In an integrated IT landscape data is often replicated on different systems. It is for example not uncommon that an order system some customer information needs from the CRM system. Online interfaces are often used to push out changes of the data to the interested (subscribed) systems, so that in theory all systems are in sync. In the real world however, it is possible that some of this replicated data gets lost, either by system errors, interfacing faults, etcetera. Checking whether or not the systems are in sync, and what data is missing (if any), can be a daunting task. In this blog post I’ll demonstrate a simple way of using Oracle Data Integrator 11g (ODI) to check which data entities are not in sync.
ODI is a great tool for batch-wise data integration. It is very powerful because the so called Knowledge Modules are fully customisable. In my (very) simple example I’ll focus on the synchronisation of HR data: employee data to be precise. The same principle can also be applied to other areas like stock comparison of course. The overall approach is easily extendible.

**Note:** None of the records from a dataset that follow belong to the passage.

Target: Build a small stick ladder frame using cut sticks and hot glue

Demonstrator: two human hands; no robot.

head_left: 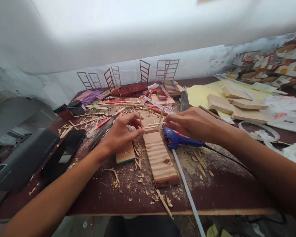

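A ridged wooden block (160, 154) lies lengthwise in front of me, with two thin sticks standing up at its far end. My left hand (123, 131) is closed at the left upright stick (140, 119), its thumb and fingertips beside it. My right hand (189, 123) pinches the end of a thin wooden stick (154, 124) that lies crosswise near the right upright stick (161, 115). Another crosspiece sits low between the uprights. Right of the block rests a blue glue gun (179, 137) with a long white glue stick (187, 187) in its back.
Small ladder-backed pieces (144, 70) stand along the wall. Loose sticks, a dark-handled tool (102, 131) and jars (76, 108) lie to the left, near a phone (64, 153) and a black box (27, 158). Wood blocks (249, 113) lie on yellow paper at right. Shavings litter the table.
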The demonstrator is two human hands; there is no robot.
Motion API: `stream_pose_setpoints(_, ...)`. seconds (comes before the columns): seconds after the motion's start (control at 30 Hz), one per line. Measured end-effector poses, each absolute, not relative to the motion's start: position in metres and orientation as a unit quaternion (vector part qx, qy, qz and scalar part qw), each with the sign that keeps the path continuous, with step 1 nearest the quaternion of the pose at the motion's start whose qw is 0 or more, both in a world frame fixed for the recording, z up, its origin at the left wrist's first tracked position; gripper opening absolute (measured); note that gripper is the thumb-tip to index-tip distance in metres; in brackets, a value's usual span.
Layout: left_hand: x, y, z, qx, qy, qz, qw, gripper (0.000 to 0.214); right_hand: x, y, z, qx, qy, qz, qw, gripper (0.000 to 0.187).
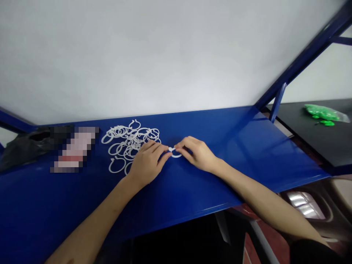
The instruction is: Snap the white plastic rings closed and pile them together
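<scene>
Both of my hands pinch one white plastic ring [176,156] just above the blue table [176,194]. My left hand [148,159] has thumb and fingertips at the ring's left side, by a small round end or clasp. At its upper right, my right hand [196,153] grips the ring between thumb and fingers. Part of the ring is hidden behind the fingers. Left of my left hand lies a loose pile of similar white rings [117,148], several of which show a gap with small knobbed ends.
A black plastic bag [19,148] and a blurred-out pale packet [79,143] lie at the table's left. Blue metal posts [279,101] rise at the right. Beyond them, a dark table [310,132] holds a clear bag of green items [321,112]. A brown chair [330,205] stands lower right.
</scene>
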State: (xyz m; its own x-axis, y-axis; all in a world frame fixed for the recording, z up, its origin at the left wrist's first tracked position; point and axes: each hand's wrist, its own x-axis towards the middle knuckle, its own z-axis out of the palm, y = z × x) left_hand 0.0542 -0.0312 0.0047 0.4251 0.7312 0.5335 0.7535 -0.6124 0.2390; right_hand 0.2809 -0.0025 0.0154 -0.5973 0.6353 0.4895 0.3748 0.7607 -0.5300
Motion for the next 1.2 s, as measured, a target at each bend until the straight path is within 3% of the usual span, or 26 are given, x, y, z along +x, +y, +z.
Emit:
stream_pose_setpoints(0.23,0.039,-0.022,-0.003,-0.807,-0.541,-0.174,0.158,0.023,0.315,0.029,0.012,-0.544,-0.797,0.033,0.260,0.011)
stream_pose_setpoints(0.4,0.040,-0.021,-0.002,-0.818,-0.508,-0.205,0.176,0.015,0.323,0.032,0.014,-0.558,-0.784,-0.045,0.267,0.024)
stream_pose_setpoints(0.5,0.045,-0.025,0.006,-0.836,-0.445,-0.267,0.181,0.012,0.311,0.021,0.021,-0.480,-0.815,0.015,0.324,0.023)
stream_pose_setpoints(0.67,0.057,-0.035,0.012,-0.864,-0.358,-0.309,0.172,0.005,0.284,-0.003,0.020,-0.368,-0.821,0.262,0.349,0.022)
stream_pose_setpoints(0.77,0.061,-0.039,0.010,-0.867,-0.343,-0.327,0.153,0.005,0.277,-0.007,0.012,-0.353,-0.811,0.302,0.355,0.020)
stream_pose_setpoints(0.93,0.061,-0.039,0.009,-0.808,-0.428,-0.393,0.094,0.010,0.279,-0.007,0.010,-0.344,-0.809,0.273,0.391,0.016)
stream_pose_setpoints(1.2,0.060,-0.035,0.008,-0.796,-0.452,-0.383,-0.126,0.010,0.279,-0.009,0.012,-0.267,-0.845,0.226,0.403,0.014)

The basic idea of what I’ll do in ODI is the following:
The comparison is always done against the data master (that is: the system that contains the single source of truth about a data entity). The ODI Interface is build from the source table in the source system to the temporary sync result table on the target. During the Control phase, a custom Check Knowledge Module (CKM) will be used to check for differences in the master table, and will store the result in the sync result table.

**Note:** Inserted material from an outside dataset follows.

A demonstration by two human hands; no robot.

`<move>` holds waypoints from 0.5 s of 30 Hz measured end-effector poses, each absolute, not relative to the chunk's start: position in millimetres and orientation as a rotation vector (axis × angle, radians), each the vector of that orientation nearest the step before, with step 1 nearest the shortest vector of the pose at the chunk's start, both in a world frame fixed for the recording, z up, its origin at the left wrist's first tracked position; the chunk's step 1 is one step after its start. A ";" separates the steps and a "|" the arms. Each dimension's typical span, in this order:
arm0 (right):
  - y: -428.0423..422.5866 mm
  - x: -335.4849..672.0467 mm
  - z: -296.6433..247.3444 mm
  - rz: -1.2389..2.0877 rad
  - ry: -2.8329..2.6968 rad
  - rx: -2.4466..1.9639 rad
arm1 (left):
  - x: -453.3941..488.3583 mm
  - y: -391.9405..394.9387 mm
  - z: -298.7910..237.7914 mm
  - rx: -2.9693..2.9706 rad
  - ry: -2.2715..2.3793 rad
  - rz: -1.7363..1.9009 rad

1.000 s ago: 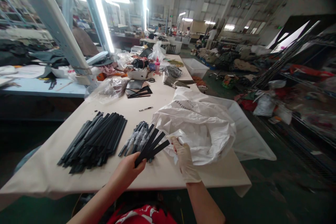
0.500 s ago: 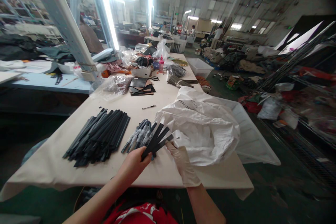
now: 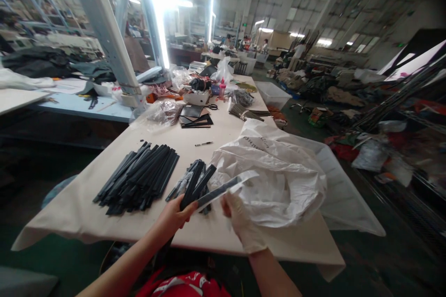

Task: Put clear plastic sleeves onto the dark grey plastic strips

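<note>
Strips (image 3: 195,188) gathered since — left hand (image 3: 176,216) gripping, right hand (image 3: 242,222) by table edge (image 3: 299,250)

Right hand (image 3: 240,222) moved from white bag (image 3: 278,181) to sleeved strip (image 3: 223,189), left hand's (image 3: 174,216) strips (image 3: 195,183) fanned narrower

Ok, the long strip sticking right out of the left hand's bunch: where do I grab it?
Probably pinch its flat faces near mid-length, from the right. The strip is thin, slants up-right toward the white bag, near end held in the left hand; the right hand sits just below.
</note>
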State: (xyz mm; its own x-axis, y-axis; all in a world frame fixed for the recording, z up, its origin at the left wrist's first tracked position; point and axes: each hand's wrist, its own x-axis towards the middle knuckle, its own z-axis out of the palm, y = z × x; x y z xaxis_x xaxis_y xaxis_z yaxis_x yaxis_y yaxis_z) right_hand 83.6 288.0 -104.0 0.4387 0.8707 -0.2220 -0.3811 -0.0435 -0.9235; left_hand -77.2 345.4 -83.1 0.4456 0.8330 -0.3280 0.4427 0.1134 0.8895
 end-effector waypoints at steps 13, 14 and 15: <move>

In my example I’ll only send the common identifier. Therefore my sync result table (and its temporary edition) is pretty simple:
CREATE TABLE "SYNC_RESULT" ( "SRC" VARCHAR2(20 BYTE), "SRC_ID" NUMBER, "DIFF" NUMBER )
The DIFF column indicates what kind of difference it is: a “1″ indicates that the item is not in the master system, and a “0″ indicates that it is not in the source system. The Interface flow simply maps the identifier to the target table, with a fixed value for the SRC column, which indicates the originating system. This value is also used later on in the CKM.
Basically there is nothing really special here. The trick is now to use a custom CKM to check the entries in the temporary sync result table with the master table, and put the results in the actual sync result table. The CKM has two OPTONS, one is a flag whether or not to delete the old entries, and a string indicating the source system (equal to the SRC column): I called it the “SOURCE_APP” OPTION.
In my simple example, this CKM basically performs the following steps: remove the old data in the sync result table; check the new values in the temporary sync result table against the master table en report the missing entries in the source and master table as the sync results.
The master table is the well known EMPLOYEES table from the HR schema that comes out of the box with an Oracle database. The CKM steps are therefore:
“Delete the old sync results”:
DELETE FROM SYNC_RESULT WHERE SRC = <%=odiRef.getOption("SOURCE_APP")%>
“Check missing in TARG”:
INSERT INTO SYNC_RESULT SELECT <%=odiRef.getOption("SOURCE_APP")%>, S.SRC_ID, 1 FROM SYNC_RESULT_TMP S WHERE S.SRC_ID not in (SELECT EMPLOYEE_ID FROM EMPLOYEES) AND S.SRC = <%=odiRef.getOption("SOURCE_APP")%>
“Check missing in SRC”:
INSERT INTO SYNC_RESULT SELECT <%=odiRef.getOption("SOURCE_APP")%>, E.EMPLOYEE_ID, 0 FROM EMPLOYEES E WHERE E.EMPLOYEE_ID NOT IN (SELECT SRC_ID FROM SYNC_RESULT_TMP WHERE SRC = <%=odiRef.getOption("SOURCE_APP")%>)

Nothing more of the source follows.